§ Exercise objective
Below are some entries. Count how many of their lines include "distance", then give that number only.
[Opening Data for the task section]
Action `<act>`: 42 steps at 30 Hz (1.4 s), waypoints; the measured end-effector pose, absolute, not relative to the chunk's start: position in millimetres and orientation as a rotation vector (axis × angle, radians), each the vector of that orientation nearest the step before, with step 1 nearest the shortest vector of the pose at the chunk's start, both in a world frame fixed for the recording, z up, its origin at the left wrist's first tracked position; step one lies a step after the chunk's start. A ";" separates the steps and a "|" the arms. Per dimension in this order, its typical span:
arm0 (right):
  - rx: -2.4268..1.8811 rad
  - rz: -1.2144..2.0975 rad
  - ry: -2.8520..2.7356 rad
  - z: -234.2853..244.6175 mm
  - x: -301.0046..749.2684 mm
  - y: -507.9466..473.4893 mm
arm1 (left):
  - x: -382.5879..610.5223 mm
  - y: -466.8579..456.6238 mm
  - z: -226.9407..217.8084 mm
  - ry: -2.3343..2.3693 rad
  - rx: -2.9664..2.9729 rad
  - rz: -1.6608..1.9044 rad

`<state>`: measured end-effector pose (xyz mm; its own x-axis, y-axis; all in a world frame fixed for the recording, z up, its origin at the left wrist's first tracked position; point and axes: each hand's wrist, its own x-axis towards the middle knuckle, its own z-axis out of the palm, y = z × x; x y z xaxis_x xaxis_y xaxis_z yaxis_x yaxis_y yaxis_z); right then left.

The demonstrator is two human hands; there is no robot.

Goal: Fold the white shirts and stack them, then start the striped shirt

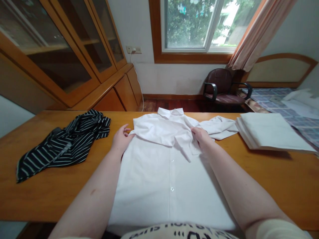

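And the white button-up shirt is spread midway along the surface, pinched by left grip and right grip at either side: soft, light cloth, probably best held at seams.

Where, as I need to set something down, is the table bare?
Bare wood shows on the table, near left, between the striped cloth and left forearm, and near right, between the stack and right forearm. The middle is crowded by the shirt; far right, its sleeve and the stack sit close together.
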<state>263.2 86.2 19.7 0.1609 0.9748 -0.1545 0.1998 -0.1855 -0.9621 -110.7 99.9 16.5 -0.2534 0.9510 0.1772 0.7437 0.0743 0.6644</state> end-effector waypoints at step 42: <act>-1.744 1.616 -1.373 37.8 285.0 79.6 | -120.3 100.8 12.5 1.778 1.168 1.157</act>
<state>285.0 79.6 37.8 -0.1467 0.8380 -0.5256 0.3834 -0.4417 -0.8111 -120.3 100.8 12.5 -0.3441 0.9355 -0.0805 0.3051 0.1925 0.9327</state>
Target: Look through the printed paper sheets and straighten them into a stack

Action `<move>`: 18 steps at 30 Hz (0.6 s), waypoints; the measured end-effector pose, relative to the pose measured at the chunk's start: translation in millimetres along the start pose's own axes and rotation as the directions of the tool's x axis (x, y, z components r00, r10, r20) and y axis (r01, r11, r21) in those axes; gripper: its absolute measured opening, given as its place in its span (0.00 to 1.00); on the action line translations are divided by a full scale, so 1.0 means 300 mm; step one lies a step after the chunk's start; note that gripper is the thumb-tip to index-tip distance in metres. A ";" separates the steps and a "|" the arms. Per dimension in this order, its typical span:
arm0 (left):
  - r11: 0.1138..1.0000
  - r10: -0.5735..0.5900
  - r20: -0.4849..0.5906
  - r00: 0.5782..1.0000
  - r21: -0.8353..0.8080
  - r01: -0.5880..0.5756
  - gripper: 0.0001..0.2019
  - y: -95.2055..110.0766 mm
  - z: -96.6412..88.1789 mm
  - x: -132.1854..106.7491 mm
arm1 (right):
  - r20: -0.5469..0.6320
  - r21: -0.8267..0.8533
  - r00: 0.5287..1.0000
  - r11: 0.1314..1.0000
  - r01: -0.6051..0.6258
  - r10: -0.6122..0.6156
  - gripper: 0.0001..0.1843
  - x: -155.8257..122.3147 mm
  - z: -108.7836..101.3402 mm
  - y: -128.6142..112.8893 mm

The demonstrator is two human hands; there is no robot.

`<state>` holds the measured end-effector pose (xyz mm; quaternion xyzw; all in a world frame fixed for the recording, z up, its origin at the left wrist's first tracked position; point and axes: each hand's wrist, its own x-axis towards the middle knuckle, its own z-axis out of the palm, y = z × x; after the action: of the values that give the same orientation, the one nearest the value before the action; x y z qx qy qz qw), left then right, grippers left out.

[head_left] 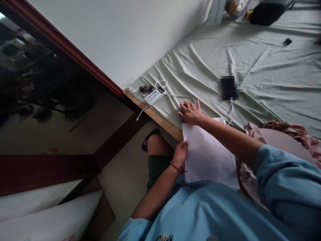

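White paper sheets (pixel 210 157) lie across my lap, their far end against the bed edge. My left hand (pixel 181 155) pinches the left edge of the sheets between thumb and fingers; a red string is round that wrist. At the far left corner of the paper, my right hand (pixel 190 113) bends over a small dark object, with its thumb apart. Fingers and palm cover most of that object, so its kind cannot be made out.
A white power strip (pixel 154 97) with a charger and cable sits near the bed's wooden edge (pixel 163 122), beside dark round items (pixel 145 88). A blurred-out dark device (pixel 228 88) lies on the green sheet (pixel 263 73). Pink patterned cloth (pixel 283 127) is at right.
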<state>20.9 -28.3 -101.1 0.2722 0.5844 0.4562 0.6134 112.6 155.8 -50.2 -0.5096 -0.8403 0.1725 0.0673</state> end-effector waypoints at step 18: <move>0.984 -0.036 -0.037 0.999 -0.175 0.029 0.35 0.025 -0.032 -0.073 | -0.379 0.108 0.894 0.971 -0.214 0.239 0.34 -0.023 -0.159 0.226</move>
<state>12.1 -46.1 -86.0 0.1989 0.5588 0.5010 0.6302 186.1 188.9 -29.6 -0.6256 -0.7391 0.1008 0.2284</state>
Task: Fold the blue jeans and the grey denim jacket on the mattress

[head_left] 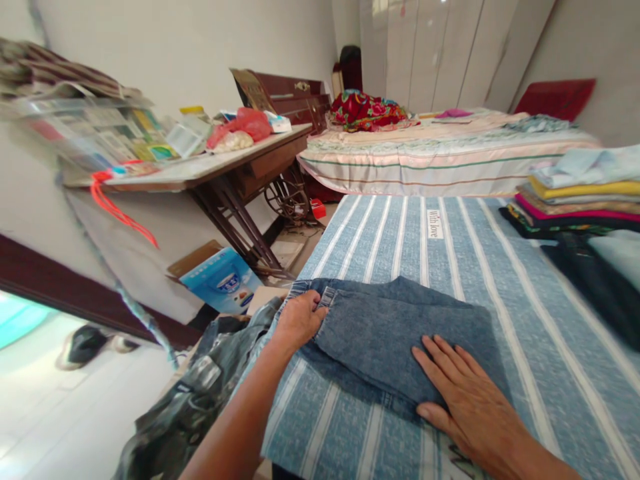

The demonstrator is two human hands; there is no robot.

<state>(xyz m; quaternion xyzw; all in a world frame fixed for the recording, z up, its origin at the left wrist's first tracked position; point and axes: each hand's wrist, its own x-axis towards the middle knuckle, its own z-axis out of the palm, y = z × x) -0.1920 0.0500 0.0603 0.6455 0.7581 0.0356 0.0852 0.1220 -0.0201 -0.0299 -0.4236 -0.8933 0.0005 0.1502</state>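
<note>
A pair of blue denim pants (375, 333) with an elastic waistband lies folded on a blue and white striped bed cover (380, 233). At the waistband end, my left hand (301, 319) is closed, its fingers gripping the denim edge. My right hand (457, 393) rests flat on the other end of the pants, fingers spread and palm down. The lower layers of the folded denim are mostly hidden.
A stack of folded clothes (580, 200) stands on the right, with dark folded garments (590, 280) beside it. Dark clothing (195, 393) hangs at the bed's left side. A sewing table (210, 170), a blue box (220, 277) and another bed (450, 157) are farther off.
</note>
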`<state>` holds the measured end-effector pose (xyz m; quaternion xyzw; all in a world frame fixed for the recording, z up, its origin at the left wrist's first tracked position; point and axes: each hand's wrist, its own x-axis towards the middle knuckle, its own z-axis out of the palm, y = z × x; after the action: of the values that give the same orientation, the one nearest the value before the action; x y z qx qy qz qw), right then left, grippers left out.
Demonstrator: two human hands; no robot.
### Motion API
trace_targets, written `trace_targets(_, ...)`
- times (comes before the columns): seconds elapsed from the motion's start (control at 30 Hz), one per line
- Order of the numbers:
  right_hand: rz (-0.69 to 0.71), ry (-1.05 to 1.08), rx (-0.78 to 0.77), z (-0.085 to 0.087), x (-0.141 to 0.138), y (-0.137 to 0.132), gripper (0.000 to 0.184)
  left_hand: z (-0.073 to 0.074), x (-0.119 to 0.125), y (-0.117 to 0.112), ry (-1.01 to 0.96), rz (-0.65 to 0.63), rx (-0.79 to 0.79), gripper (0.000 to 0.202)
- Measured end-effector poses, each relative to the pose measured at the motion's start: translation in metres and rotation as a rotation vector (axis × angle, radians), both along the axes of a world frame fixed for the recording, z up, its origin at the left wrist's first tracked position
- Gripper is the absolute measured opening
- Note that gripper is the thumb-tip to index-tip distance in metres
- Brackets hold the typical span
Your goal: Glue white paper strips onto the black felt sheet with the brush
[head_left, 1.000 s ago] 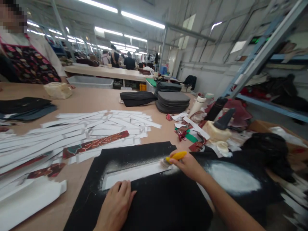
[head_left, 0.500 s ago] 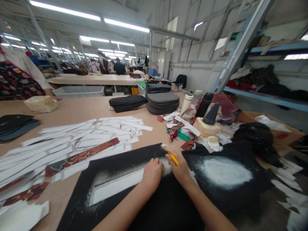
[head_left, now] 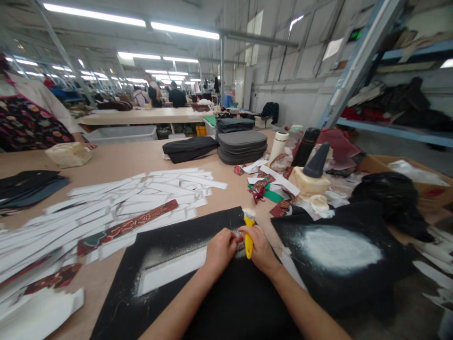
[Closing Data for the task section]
§ Result of this task
2